=== Section Start ===
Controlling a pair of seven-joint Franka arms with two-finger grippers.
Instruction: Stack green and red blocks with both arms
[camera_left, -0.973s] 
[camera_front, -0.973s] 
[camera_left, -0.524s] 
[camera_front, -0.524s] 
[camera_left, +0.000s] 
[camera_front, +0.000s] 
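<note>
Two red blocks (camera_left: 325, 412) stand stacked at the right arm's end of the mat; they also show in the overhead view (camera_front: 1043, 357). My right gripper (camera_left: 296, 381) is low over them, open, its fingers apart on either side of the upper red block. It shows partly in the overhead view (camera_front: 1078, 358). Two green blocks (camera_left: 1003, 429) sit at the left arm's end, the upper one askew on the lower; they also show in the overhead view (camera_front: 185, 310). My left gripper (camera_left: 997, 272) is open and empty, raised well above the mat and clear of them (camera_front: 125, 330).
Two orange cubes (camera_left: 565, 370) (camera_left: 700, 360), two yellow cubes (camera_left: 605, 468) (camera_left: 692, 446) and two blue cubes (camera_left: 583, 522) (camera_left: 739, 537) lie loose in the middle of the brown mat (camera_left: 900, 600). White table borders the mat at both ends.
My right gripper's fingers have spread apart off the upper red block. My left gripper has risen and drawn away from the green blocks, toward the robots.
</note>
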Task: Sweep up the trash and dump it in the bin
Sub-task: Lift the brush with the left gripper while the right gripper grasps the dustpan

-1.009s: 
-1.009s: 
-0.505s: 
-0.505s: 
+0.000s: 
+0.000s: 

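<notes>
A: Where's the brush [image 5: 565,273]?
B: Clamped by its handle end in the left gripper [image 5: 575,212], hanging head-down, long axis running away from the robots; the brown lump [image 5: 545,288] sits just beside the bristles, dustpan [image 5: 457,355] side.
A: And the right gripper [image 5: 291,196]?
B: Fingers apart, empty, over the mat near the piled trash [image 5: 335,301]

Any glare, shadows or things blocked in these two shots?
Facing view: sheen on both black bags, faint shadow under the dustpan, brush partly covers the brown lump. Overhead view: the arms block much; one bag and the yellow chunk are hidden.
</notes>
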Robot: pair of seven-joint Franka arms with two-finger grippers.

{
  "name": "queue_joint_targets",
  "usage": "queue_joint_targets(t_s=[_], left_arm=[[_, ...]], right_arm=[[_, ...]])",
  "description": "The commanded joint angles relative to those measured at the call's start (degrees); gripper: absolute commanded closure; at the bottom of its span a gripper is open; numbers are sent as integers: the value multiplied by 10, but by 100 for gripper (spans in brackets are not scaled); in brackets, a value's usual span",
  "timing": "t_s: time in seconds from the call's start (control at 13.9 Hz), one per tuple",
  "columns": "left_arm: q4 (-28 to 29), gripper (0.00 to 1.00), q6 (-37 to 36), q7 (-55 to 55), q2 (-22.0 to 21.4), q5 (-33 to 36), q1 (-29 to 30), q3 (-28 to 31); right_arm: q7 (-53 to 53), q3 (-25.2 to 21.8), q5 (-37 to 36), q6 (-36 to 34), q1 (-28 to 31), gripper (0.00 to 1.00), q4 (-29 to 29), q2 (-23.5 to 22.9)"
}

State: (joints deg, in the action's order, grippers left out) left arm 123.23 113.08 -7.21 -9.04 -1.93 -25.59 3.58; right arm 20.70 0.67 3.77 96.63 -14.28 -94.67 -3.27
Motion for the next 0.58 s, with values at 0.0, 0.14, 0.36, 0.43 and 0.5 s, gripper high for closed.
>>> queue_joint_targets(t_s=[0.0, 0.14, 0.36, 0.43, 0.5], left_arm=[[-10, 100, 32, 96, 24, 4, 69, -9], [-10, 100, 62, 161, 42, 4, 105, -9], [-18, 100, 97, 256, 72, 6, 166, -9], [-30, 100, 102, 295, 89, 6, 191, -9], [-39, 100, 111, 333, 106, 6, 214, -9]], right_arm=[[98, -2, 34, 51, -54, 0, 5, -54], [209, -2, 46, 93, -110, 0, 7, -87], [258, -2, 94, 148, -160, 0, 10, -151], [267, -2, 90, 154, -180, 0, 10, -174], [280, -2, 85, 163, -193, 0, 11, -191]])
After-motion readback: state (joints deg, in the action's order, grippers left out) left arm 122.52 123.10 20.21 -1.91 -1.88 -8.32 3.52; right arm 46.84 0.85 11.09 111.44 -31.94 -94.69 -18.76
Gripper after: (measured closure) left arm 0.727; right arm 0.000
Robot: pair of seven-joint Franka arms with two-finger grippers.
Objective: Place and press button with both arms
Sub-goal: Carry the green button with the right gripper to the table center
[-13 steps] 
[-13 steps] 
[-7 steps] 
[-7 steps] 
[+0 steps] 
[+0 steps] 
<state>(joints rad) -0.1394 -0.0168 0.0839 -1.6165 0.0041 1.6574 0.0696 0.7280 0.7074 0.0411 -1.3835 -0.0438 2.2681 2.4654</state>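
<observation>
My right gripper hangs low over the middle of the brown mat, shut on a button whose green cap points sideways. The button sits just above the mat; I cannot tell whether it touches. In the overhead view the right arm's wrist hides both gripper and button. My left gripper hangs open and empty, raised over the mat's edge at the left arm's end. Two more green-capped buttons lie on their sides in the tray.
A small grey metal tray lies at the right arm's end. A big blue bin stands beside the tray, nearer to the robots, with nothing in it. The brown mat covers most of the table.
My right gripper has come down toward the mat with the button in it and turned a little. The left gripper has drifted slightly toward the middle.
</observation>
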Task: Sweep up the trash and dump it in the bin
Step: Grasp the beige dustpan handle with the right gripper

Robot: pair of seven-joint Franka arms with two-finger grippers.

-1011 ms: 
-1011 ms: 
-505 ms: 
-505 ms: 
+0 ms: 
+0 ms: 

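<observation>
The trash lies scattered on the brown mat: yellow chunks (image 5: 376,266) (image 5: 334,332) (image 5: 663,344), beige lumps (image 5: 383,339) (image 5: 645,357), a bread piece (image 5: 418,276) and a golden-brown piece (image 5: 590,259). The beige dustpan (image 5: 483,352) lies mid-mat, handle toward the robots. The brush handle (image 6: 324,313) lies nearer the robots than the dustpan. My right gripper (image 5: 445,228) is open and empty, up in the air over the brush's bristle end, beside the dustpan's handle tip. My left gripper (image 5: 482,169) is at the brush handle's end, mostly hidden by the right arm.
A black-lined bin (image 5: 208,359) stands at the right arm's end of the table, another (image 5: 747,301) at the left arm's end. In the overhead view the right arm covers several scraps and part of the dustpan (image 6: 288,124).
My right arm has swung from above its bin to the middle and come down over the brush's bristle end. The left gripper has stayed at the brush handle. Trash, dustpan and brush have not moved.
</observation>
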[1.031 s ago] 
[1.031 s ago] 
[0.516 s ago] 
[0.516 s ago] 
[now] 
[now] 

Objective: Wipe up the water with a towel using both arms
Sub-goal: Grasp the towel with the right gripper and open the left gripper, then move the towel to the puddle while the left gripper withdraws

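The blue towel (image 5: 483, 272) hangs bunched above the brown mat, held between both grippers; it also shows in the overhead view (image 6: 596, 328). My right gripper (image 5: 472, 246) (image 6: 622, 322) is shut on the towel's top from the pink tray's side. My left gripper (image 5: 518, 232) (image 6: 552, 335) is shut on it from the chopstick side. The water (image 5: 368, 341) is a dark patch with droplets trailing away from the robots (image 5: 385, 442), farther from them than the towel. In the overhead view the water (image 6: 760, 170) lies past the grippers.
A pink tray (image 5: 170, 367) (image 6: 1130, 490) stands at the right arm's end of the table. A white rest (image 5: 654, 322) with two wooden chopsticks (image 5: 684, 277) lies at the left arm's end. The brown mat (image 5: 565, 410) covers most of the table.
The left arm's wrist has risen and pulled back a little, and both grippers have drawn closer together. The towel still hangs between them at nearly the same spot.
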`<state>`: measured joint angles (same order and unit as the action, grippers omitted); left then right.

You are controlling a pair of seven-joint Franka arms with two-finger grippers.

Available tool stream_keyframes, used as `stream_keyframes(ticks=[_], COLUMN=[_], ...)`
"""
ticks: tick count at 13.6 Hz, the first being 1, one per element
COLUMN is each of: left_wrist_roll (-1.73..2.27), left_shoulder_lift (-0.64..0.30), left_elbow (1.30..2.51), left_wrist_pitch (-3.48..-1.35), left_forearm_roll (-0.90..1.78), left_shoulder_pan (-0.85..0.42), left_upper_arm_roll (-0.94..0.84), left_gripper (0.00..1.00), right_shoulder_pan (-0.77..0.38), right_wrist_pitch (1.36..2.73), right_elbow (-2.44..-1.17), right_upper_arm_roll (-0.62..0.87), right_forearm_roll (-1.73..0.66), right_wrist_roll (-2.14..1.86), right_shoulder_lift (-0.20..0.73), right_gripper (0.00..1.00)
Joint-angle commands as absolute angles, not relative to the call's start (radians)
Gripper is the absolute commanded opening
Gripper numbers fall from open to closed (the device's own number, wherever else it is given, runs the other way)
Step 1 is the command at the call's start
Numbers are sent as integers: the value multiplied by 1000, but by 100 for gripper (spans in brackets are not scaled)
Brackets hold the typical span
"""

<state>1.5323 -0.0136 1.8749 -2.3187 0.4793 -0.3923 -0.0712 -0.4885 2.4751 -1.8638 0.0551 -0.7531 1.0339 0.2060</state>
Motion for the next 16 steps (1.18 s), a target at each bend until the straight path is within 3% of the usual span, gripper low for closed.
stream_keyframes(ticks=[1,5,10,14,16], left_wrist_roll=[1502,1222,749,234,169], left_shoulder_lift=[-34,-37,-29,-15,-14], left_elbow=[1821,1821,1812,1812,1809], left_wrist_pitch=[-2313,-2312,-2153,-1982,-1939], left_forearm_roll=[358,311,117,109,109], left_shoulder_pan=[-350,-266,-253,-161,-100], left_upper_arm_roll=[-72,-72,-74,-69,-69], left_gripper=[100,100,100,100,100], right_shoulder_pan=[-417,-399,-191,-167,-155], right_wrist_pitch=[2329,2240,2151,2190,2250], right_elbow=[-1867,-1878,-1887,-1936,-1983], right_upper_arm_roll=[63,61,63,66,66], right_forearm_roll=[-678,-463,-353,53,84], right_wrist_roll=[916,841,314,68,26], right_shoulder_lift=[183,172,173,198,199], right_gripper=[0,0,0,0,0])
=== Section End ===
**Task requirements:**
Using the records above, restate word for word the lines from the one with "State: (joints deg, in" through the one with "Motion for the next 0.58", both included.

**Task solution:**
State: (joints deg, in the action's order, grippers left out) left arm 123.23 113.08 -7.21 -9.04 -1.93 -25.59 3.58; right arm 20.70 0.67 3.77 96.63 -14.28 -94.67 -3.27
Motion for the next 0.58 s, with values at 0.0, 0.14, 0.36, 0.43 and 0.5 s, gripper high for closed.

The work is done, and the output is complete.